Prompt: Print the listing from its top line through the line containing "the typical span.", nothing more, and leave out the pictures.
──────── Dataset extract
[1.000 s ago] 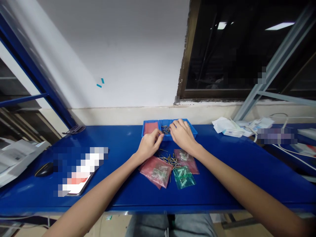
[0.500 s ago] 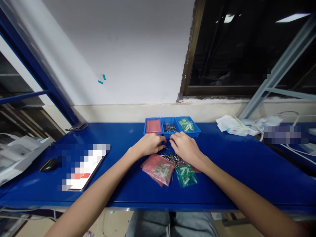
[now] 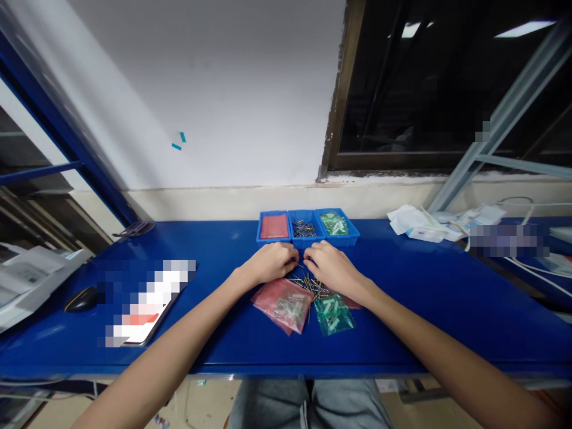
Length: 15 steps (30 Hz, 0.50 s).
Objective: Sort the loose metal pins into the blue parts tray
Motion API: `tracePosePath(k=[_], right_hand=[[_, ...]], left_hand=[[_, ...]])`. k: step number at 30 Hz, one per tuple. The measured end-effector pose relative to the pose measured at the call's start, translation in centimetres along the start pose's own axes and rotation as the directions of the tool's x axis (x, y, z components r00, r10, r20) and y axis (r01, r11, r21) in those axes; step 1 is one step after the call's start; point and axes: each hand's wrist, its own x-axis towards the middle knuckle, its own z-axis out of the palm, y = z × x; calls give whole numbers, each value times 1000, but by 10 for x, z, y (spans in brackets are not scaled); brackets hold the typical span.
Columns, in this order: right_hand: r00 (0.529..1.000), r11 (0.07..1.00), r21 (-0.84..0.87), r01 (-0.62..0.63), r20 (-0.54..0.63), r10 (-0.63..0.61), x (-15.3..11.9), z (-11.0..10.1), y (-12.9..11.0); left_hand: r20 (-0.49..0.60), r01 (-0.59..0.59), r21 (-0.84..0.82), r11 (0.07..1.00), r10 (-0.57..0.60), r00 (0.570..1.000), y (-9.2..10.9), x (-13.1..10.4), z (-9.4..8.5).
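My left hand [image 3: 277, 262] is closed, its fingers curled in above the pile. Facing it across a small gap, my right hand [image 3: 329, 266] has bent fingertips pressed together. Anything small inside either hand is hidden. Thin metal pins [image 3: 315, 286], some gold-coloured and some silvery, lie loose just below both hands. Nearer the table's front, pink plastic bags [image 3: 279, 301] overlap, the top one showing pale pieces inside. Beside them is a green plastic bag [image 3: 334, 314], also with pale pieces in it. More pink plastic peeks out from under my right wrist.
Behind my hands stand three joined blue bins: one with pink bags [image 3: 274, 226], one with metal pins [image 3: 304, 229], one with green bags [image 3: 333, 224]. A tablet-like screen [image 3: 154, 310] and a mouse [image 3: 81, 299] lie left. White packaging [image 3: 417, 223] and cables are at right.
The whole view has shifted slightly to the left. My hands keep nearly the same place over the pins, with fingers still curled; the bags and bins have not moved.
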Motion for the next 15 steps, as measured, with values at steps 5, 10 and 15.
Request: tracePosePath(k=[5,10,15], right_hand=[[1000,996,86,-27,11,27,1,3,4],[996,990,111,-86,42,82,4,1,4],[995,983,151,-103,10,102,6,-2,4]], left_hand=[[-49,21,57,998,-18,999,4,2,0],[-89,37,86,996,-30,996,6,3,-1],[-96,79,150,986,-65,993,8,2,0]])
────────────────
Expected output:
[1.000 s ago] 
[0.500 s ago] 
[now] 
Length: 15 steps (30 Hz, 0.50 s).
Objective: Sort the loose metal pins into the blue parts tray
Motion API: `tracePosePath(k=[_], right_hand=[[_, ...]], left_hand=[[_, ...]])`. k: step number at 30 Hz, one per tuple. The measured end-effector pose relative to the pose measured at the call's start, translation in centimetres along the start pose's own axes and rotation as the directions of the tool's x axis (x, y, z components r00, r10, r20) and y axis (r01, r11, r21) in those axes; step 1 is one step after the call's start; point and axes: each hand's wrist, its own x-axis towards the middle knuckle, its own z-axis out of the palm, y = z × x; calls give whole numbers, each value times 1000, but by 10 for x, z, y (spans in brackets are not scaled); brackets hold the typical span.

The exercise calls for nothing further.